Yo iba a añadir algo, pero en ese momento anunciaron su nombre por megafonía, así que se disculpó, me hizo la diplomática promesa de permanecer en contacto y desapareció engullido por un ascensor atestado de gente.
La verdad es que con el cambio de planes tuvimos que hacer tantas cosas, y con tanta urgencia, para que papá volviese a vivir en su casa, que ninguno de nosotros volvió a darle vueltas al asunto de las visitas. Limpiamos la casa y contratamos de nuevo todos los servicios. Entrevistamos a decenas de personas con titulación de enfermería y experiencia suficiente para que pasara con él las noches. En alguna ocasión, agotada en la cama, recordaba aquel cabo suelto y me decía que tendría que comentarlo con mi padre más adelante, pero ahí se acababa todo.
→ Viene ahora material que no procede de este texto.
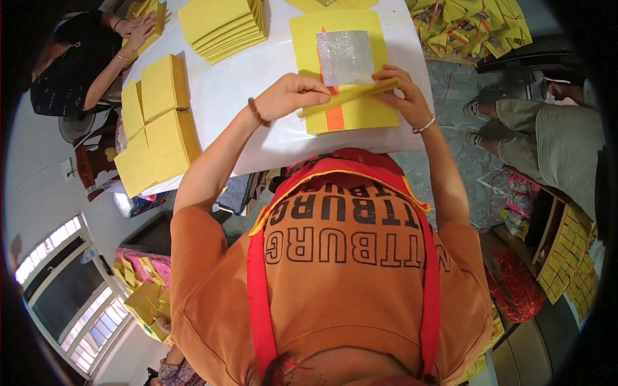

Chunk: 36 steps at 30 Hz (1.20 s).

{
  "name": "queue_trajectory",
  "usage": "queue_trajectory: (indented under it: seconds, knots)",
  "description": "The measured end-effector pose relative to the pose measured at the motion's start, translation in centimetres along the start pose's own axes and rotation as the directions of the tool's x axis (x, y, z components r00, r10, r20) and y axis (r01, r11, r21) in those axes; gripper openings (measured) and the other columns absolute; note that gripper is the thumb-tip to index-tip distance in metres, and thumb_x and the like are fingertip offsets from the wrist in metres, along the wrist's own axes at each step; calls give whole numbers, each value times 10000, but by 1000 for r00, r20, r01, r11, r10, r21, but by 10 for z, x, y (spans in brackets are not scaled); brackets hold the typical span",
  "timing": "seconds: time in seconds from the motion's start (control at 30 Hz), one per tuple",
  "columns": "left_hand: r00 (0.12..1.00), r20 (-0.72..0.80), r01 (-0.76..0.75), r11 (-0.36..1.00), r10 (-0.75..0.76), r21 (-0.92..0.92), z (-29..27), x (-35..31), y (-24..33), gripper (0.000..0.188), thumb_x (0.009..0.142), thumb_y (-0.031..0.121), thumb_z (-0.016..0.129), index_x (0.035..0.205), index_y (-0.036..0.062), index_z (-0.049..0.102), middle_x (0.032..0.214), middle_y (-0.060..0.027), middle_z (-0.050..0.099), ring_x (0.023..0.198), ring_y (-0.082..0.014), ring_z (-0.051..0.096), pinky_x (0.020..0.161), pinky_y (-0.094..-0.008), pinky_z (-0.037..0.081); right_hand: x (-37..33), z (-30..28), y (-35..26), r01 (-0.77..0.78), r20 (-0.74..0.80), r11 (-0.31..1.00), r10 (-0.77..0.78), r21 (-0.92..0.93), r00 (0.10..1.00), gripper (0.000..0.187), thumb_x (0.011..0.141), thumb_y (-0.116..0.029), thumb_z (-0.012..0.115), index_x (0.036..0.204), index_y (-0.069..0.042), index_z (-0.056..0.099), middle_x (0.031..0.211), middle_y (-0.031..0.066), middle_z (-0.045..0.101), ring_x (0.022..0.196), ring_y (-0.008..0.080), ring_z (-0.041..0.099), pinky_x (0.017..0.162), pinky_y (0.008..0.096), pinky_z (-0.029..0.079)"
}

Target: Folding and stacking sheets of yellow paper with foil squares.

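Observation:
A yellow paper sheet lies on the white-covered table in front of me. On it rests a silver foil square, and a strip of orange shows beneath. Across the near part of the sheet runs a narrow yellow paper fold, slanting up to the right. My left hand pinches the left end of this fold between thumb and fingers. At its right end, my right hand holds it with bent fingers. Whether the fold belongs to the top sheet or a separate one, I cannot tell.
Stacks of yellow paper stand at the table's left, another stack farther back. A co-worker's hands rest on yellow paper at the far left. Beyond the right edge lies a heap of yellow pieces. Another person is at right.

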<state>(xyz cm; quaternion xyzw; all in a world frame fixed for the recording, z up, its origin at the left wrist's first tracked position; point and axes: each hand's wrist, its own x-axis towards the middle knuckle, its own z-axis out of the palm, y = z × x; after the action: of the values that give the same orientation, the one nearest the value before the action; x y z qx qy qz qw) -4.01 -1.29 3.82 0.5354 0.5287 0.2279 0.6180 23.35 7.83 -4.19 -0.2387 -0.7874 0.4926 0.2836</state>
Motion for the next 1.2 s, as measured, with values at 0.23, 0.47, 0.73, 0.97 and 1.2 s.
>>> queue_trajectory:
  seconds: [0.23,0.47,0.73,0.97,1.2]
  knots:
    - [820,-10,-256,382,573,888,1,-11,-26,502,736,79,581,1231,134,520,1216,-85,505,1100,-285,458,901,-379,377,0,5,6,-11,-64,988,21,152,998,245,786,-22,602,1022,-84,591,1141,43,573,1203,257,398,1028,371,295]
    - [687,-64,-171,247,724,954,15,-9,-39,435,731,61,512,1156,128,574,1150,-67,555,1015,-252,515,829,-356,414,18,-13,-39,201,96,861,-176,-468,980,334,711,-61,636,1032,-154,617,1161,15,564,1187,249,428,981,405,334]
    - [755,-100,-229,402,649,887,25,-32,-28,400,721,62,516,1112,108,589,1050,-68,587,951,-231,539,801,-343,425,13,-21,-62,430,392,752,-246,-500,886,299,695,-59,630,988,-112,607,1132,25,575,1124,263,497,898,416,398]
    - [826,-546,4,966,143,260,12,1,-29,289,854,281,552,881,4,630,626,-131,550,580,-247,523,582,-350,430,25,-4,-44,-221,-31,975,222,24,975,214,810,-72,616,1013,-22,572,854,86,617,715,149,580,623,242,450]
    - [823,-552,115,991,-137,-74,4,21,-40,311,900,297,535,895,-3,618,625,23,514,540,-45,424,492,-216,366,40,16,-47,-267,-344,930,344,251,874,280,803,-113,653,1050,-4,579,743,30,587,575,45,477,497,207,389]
Hasta que una tarde radiante de primavera, después de que llamase de forma insistente a la puerta y que nadie me abriese, utilicé mi llave para entrar. Ni por un momento se me pasó por la cabeza que pudiese haber un problema. Mi padre había vuelto a ser aquella persona que siempre estaría ahí. No recuerdo bien, pero creo que pensé que podía haberse dormido. Hasta que lo oí hablar. Su voz salía de la biblioteca, y parecía dirigirse a otra persona. Me acerqué sin hacer ruido preguntándome quién sería su amigo, y en ese instante comencé a oír otra voz que conocía muy bien pero que hacía mucho tiempo que no escuchaba. Luis me creyó sin dudas cuando se lo conté, y sabe que no estoy loca, pero me preguntó en mil ocasiones de qué estaban hablando y yo, a pesar de haberlos oído con claridad, no sé qué responderle. Y desconozco la razón porque, hasta donde yo sé, las lágrimas solo afectan a la vista, no al oído.
Esperé un instante que me pareció una eternidad, pero nadie volvió a hablar, así que con el temor de haber roto un momento mágico, entré a la biblioteca.
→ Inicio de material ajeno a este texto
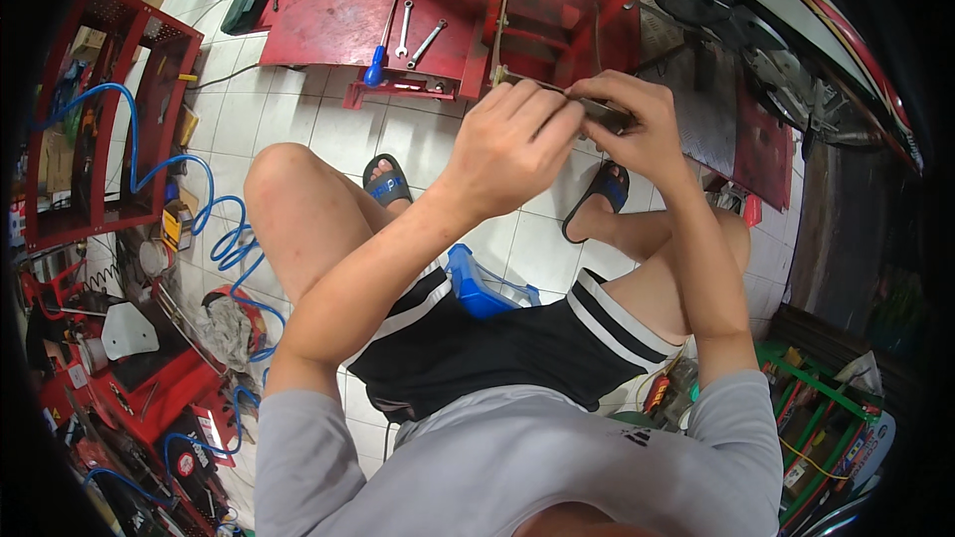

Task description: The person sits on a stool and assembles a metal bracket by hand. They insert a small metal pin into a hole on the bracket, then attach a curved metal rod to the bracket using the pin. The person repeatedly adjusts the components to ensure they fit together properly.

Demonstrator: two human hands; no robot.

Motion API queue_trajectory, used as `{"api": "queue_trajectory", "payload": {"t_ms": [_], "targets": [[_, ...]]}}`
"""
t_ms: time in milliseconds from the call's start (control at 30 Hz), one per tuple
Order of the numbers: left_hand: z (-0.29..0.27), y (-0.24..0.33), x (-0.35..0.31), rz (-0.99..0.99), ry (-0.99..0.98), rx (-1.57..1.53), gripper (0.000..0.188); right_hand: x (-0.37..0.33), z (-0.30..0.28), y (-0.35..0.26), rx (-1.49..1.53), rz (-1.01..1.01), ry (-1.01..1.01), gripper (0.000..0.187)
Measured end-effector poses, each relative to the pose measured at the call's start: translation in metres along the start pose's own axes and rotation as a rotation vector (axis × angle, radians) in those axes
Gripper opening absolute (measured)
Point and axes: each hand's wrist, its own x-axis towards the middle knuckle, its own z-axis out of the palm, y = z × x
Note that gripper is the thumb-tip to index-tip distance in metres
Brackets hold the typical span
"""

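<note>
My left hand [517, 144] and my right hand [642, 119] are close together in front of the red motorcycle stand. Between the thumb and fingers of my right hand is a small dark flat piece [609, 117], whose exact kind I cannot make out. My left hand is closed, back of the hand upward, with its fingertips hidden; whatever it grips cannot be seen clearly. A blue-handled screwdriver [375, 67] and two wrenches, a combination wrench [404, 30] and a shorter wrench [428, 44], lie on the red platform [328, 15] beyond my left hand.
A motorcycle [756, 20] stands at the far right. A blue plastic stool [477, 286] is under me. A coiled blue air hose [214, 179] runs along the left, past a red shelf [109, 119]. A green rack [821, 418] stands at the lower right.
</note>
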Motion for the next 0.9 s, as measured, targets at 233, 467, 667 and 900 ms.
{"api": "queue_trajectory", "payload": {"t_ms": [233,467,667,900], "targets": [[-0.003,0.001,0.000,0.051,-0.056,0.041,0.028,0.000,-0.001,0.001,-0.008,-0.024,-0.006,0.036],[0.002,0.001,-0.004,-0.049,-0.037,0.040,0.023,-0.002,0.001,0.005,0.022,-0.037,0.034,0.040],[0.006,0.003,-0.005,-0.137,-0.047,0.002,0.025,-0.005,0.003,0.007,-0.025,0.075,0.049,0.049],[0.010,0.000,-0.003,-0.140,-0.031,-0.040,0.030,-0.008,0.000,0.013,-0.069,0.199,0.146,0.062]]}}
Recortadas contra la luz del gran ventanal, dos siluetas cogidas de la mano parecían contemplar el atardecer. Ante mi sorpresa, las dos formas se dieron la vuelta y me miraron. Y juraría que se despidieron mientras se desvanecían con la luz.
Papá estaba muerto, sentado con placidez en su sillón favorito, y en el aire permanecían los rescoldos del perfume de mamá.

Yo sé lo que vi, y aquella imagen, que tengo grabada a fuego en mi memoria, no me la podrá robar nadie. Todavía conservo la casa de la familia, su casa, con su biblioteca y sus libros. Se los guardo por si algún día deciden volver al sitio en el que se sienten seguros. Las personas necesitan lugares a los que acudir cuando están perdidas, sitios en los que se puedan reunir con las personas a las que quieren. Ahora sé quién visitaba a mi padre todas las mañanas, y también que lo hizo hasta que llegó el momento de acompañarlo en su viaje final. Por eso ya no tengo dudas de que los que queremos velan por nosotros y que estarán ahí cuando los necesitemos. Por eso ya no tengo miedo. Solo espero que mi experiencia sirva para disipar los temores de los que sufren al pensar qué habrá al otro lado.